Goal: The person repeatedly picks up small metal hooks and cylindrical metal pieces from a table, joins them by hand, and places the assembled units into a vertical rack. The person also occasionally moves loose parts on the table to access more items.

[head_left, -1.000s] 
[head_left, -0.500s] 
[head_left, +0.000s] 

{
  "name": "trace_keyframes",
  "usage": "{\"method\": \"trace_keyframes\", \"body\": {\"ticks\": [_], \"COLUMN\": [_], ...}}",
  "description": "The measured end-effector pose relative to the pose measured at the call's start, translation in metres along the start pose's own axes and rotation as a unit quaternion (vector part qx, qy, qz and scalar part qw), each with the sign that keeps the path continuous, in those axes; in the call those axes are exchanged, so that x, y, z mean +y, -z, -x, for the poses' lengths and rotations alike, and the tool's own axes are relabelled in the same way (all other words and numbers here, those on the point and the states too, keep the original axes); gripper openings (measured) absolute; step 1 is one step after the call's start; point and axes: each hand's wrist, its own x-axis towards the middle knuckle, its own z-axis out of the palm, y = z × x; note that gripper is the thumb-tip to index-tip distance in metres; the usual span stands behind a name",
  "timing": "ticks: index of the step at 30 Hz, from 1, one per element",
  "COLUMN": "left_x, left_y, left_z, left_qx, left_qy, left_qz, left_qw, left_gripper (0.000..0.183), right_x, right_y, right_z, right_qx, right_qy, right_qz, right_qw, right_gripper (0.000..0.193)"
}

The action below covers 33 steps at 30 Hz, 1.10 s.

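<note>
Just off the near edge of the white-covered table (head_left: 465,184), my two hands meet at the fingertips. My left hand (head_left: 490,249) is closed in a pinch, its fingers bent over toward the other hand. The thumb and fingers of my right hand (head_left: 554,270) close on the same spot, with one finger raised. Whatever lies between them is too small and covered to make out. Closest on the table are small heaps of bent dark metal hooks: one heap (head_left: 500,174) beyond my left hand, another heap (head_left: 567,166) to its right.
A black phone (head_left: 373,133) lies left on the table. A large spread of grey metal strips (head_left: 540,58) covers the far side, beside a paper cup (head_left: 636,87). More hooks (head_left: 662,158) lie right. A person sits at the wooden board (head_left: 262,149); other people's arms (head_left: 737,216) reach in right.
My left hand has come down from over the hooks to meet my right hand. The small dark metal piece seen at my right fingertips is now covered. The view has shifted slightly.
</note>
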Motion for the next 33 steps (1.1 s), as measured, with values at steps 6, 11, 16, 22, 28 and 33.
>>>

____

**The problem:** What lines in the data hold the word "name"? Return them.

**Exercise result:**
  "name": "trace_keyframes",
  "description": "The measured end-effector pose relative to the pose measured at the call's start, translation in metres along the start pose's own axes and rotation as a unit quaternion (vector part qx, qy, qz and scalar part qw), each with the sign that keeps the path continuous, in those axes; in the call those axes are exchanged, so that x, y, z mean +y, -z, -x, for the poses' lengths and rotations alike, and the tool's own axes are relabelled in the same way (all other words and numbers here, those on the point and the states too, keep the original axes); gripper openings (measured) absolute; step 1 is one step after the call's start; point and axes: each hand's wrist, its own x-axis towards the middle knuckle, its own z-axis out of the palm, y = z × x; note that gripper is the thumb-tip to index-tip distance in metres; the usual span stands behind a name",

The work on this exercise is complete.